Mode ist ein Trieb, sagt eine Freundin, die wirklich etwas davon versteht. Das scheint zu stimmen, denn wenn ich überlege, wie früh in meinem Leben diese Gier begann, wie ich mit fünf schon meine neuen Schuhe am Bettrand aufstellte, um sie gleich nach dem Aufwachen sehen zu können.»

 

Autorin drei: Nina Kunz

«1816 fiel in Europa – wie Sie vielleicht wissen – der Sommer aus. Es regnete und regnete, bis die Flüsse über die Ufer traten und die Kartoffelernte verfaulte.

Ich will an dieser Stelle nicht zu viel verraten, aber: Diese Krise hatte etwas mit einem Vulkan zu tun – und wenn Sie mehr wissen wollen, empfehle ich Ihnen dringend, das neue Buch von Timo Feldhaus zu lesen.

Aber wirklich beeindruckend an diesem Buch finde ich, dass der Autor es schafft, all diese Erzählstränge zu einer Meditation über den Fortschrittsbegriff zu verweben. Denn bei all den Geschichten geht es immer auch darum, dass man im frühen 19. Jahrhundert dabei war, alle möglichen wissenschaftlichen Rätsel zu lösen (Mary Shelley hatte zum Beispiel selbst gesehen, wie man abgetrennte Froschschenkel durch Stromstösse wieder zum Zucken bringen konnte).»

Wir haben versprochen, uns jedes Kommentars zu enthalten.

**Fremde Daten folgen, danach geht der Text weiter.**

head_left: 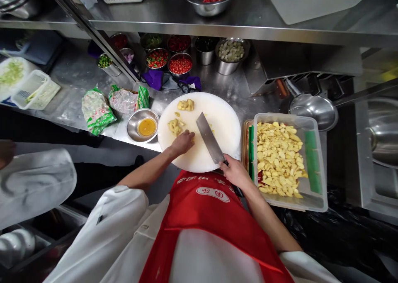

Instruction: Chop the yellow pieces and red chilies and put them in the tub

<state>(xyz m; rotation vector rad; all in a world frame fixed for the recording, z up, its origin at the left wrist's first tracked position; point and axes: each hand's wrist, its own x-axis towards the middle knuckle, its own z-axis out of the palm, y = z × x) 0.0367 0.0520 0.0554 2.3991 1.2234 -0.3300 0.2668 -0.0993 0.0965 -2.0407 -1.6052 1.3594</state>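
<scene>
My right hand [234,171] is wrapped round the handle of a cleaver [210,140], whose broad blade lies slanting over the round white cutting board [199,158]. On the left part of the board, my left hand [184,142] has its fingers closed on a small yellowish piece, probably ginger, mostly hidden under the fingers. Just above that hand sits a knobbly ginger piece [175,126], and a second ginger root [185,105] lies near the board's top edge. Small yellow bits show beside the blade.
Right of the board stands a clear bin [321,171] of yellow slices [280,158]. A bowl [133,127] with orange liquid and plastic bags [97,111] are at left. Behind are several ingredient pots under a steel shelf [217,30]. Another person's white clothing [37,183] shows at far left.
</scene>
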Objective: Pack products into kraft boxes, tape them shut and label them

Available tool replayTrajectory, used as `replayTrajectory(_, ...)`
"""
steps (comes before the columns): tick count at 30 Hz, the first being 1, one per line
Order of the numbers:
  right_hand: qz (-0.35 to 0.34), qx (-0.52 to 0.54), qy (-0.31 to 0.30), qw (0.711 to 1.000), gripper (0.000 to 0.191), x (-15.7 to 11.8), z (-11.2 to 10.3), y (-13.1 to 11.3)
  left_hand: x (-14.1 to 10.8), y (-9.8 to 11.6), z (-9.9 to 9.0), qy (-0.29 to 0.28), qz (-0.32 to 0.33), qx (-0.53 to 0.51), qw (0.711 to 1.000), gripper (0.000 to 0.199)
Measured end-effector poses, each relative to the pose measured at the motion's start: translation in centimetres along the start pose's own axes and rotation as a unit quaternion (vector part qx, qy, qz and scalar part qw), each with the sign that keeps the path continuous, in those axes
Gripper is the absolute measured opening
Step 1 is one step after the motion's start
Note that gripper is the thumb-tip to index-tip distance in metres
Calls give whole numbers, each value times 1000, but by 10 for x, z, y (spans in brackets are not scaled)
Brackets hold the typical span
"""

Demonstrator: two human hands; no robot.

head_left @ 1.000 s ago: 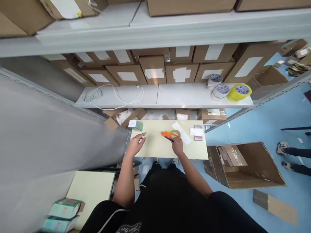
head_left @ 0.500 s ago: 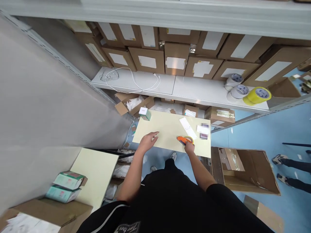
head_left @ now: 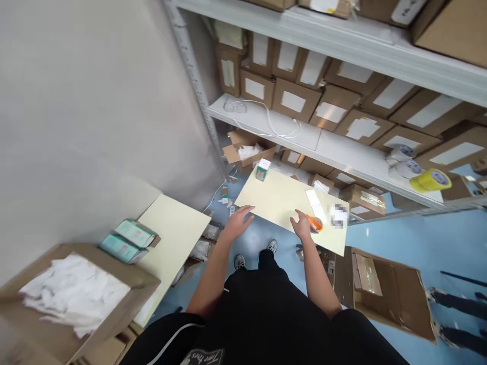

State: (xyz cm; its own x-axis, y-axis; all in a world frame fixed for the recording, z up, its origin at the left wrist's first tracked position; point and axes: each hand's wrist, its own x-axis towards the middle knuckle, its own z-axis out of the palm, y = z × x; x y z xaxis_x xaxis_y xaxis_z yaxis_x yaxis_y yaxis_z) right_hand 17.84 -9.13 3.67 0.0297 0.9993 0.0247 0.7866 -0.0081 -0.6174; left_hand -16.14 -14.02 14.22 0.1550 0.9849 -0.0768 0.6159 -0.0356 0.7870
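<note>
My left hand [head_left: 239,223] is open with nothing in it, fingers reaching toward the front left edge of the pale yellow tabletop [head_left: 279,195]. Over the middle of the front edge is my right hand [head_left: 302,226], also open, thumb and fingers apart. Just right of it lies an orange tape dispenser [head_left: 315,223]; whether the hand touches it I cannot tell. Behind the dispenser a white paper strip [head_left: 315,204] lies flat. Farther right is a white item with blurred dark patches [head_left: 338,215]. A small green and white box [head_left: 262,170] stands at the back left corner.
Shelves with cardboard boxes [head_left: 292,101] rise behind the table, with yellow tape rolls [head_left: 430,180] on one shelf. At left, green boxes [head_left: 129,241] lie on a second table, beside a carton [head_left: 148,284] of white pieces. A large open carton [head_left: 403,289] and another person's legs [head_left: 462,304] are at right.
My right hand has let go of the tape dispenser and moved left of it. The view has turned left, bringing more of the second table and the carton of white pieces into sight.
</note>
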Motion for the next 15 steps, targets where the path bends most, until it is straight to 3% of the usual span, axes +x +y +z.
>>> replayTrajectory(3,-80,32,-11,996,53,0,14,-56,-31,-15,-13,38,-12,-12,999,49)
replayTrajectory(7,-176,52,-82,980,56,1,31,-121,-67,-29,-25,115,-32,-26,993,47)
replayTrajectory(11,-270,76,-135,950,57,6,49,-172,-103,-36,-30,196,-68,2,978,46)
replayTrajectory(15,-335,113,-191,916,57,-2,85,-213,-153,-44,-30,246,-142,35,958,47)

Stattdessen machen wir eine kleine Collage aus diesen Texten und fragen: werden sie dadurch noch unverständlicher oder gar besser?

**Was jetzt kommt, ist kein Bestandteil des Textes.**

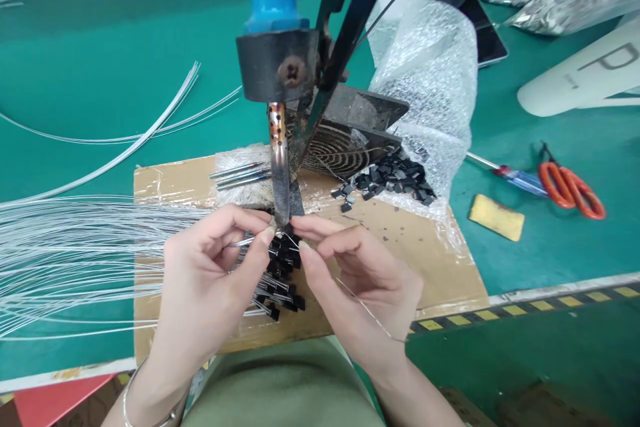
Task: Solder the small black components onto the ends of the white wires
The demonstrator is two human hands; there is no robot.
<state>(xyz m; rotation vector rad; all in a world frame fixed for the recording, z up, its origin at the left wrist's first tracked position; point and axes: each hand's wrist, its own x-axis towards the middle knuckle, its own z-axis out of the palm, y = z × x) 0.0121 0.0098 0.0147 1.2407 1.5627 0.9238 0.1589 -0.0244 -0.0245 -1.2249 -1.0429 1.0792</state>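
Note:
A blue-handled soldering iron (279, 167) hangs tip-down in a black stand, its tip right between my fingertips. My left hand (215, 267) pinches the end of a white wire just left of the tip; the small part at that end is mostly hidden by the fingers. My right hand (363, 280) pinches a thin strand of solder wire (367, 310), whose front end reaches the tip and whose tail trails across the palm. Below the fingertips lie several black connectors (283, 293) on the ends of white wires (100, 247).
Loose black parts (390, 177) lie on bubble wrap (430, 80) beside a black fan (345, 147). A cardboard sheet (430, 260) covers the work spot. To the right are a yellow sponge (497, 217), a screwdriver (523, 180), orange-handled scissors (570, 190) and a white cup (575, 73).

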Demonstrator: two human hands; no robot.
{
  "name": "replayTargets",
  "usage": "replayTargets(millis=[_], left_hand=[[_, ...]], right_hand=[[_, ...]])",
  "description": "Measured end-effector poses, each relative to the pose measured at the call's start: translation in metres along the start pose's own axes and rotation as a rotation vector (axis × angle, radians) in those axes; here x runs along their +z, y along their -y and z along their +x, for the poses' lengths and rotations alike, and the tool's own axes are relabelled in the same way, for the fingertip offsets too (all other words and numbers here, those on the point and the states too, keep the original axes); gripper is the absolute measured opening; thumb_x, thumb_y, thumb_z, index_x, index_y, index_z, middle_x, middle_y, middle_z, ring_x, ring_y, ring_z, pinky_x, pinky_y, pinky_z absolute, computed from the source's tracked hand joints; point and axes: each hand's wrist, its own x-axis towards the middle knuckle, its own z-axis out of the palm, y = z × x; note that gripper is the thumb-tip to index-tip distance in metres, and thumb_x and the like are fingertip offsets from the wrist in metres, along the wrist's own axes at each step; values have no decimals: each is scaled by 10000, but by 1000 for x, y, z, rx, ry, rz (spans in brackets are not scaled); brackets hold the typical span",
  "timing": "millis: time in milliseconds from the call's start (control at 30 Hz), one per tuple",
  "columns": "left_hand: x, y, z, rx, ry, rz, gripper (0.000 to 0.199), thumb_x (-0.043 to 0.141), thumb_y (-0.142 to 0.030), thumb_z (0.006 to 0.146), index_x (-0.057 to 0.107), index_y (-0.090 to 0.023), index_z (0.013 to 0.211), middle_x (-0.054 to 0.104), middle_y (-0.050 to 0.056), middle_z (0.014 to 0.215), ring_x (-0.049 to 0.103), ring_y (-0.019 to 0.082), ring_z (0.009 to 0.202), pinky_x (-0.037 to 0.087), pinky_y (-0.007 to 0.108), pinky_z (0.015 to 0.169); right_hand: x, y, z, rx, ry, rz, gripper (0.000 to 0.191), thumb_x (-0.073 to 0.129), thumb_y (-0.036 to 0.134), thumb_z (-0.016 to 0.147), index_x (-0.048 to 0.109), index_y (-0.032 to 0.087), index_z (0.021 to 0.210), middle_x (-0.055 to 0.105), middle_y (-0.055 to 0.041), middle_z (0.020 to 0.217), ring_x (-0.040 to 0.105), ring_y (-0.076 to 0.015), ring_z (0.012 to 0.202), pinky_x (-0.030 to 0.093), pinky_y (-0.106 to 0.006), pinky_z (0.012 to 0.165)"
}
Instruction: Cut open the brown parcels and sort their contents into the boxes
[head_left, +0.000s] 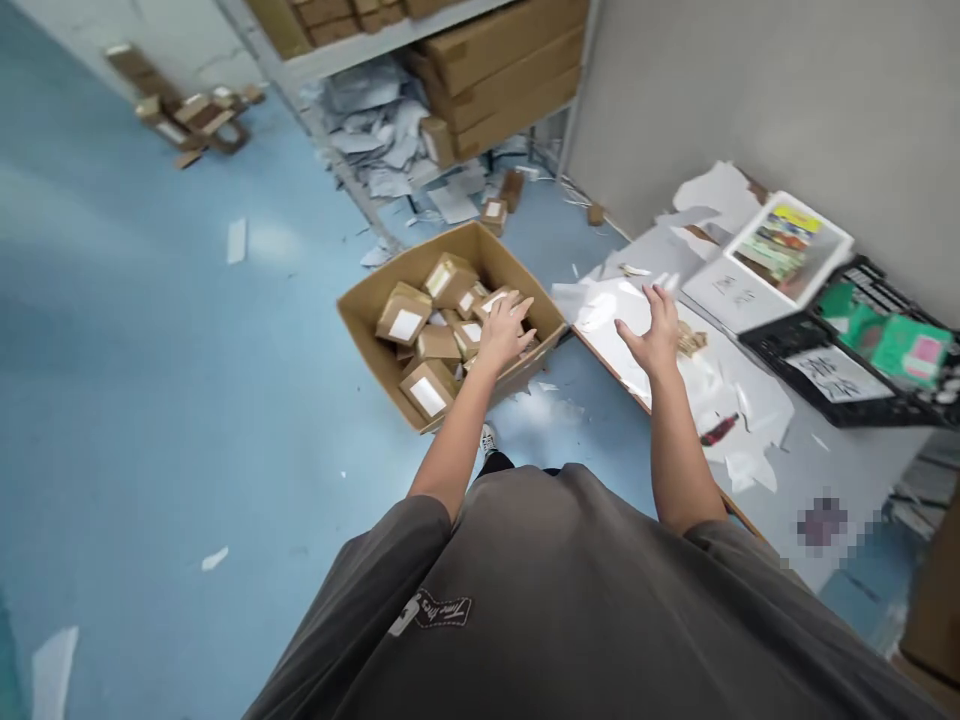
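Note:
Both arms reach forward from my body with nothing in the hands. My left hand [504, 335] is open, its fingers spread above the right side of a large open cardboard box [367, 345] on the floor. Inside that box lie several small brown cartons [405, 315] with white labels, jumbled together; my hand hides part of them, and I cannot tell if it touches any. Held above the edge of the work table [757, 530], my right hand [654, 335] is open too, thumb and fingers apart. White paper sheets [615, 310] are spread on the table beyond it.
A white box [739, 290] and a black crate [832, 370] with green packets stand on the table, near a red-handled tool [720, 430]. Behind is a shelf [375, 50] with long cartons and crumpled paper. Cardboard scraps [202, 120] and paper bits litter the blue floor [225, 400].

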Motion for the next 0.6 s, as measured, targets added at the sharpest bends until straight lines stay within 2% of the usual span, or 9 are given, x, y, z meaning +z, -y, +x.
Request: replayTargets(millis=[100,167,233,300,367,433,500,600], left_hand=[[-45,85,-29,-170,-58,19,654,731,-331,981,550,-222,1600,433,154,1713,406,356,1558,360,504,1312],[-70,132,-49,-277,-84,28,694,740,-336,968,526,-233,1620,409,153,1731,387,377,1576,352,532,1317],[-88,170,-68,-374,-108,34,717,742,-354,964,508,-257,1634,393,143,1743,367,390,1593,348,556,1319],[-98,200,-83,-462,-131,35,721,743,-370,964,502,-281,1638,392,129,1743,356,385,1602,354,555,1320],[-100,224,-93,-541,-136,25,728,747,-374,961,495,-299,1640,390,113,1744,350,374,1605,366,542,1319],[-94,243,-99,-614,-122,6,752,757,-370,950,483,-296,1647,376,107,1753,347,372,1607,379,534,1316],[-81,260,-102,-681,-92,-15,773,765,-367,940,476,-273,1650,363,116,1761,352,372,1605,396,526,1308],[-46,284,-106,-778,-23,-44,785,767,-377,933,473,-256,1651,365,127,1762,369,371,1598,415,517,1296]], right_hand=[[67,81,53,-153,102,55,854,635,612,981,369,257,1711,370,-165,1745,346,-430,1615,305,-669,1316],[108,131,78,-248,168,92,852,629,629,989,373,258,1712,366,-165,1748,348,-428,1614,299,-668,1321],[142,173,95,-320,231,116,854,626,640,993,372,263,1716,361,-160,1752,343,-430,1616,287,-669,1328],[171,204,109,-363,287,128,855,618,650,999,362,276,1724,355,-148,1759,329,-432,1622,275,-673,1333],[195,223,120,-390,344,136,858,608,666,1003,351,290,1730,347,-133,1767,312,-433,1630,271,-676,1336],[218,233,131,-408,402,151,862,606,682,1002,350,298,1730,338,-123,1773,299,-433,1634,272,-674,1337],[245,235,139,-418,466,172,867,618,687,993,360,303,1725,330,-119,1779,290,-436,1636,271,-668,1340],[295,229,147,-418,592,205,894,672,673,964,372,304,1721,326,-120,1779,281,-448,1636,265,-668,1343]])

Früher trug ich zu Hause und zum Schlafen gerne schwarze Unterröcke à la Siciliana, etwas verrucht kam ich mir da vor, rauchend auf dem Bett. Bin ich jetzt nicht ganz woanders? Habe ich mich nicht komplett entwöhnt, entfremdet? Mary Shelley hatte zum Beispiel selbst gesehen, wie man abgetrennte Froschschenkel durch Stromstösse wieder zum Zucken bringen konnte. Jedes dieser Wiedersehen und wieder Abschiednehmen ist ein Stachel in unser Fleisch. Mode ist ein Trieb, sagt eine Freundin, die wirklich etwas davon versteht. Ich will an dieser Stelle nicht zu viel verraten.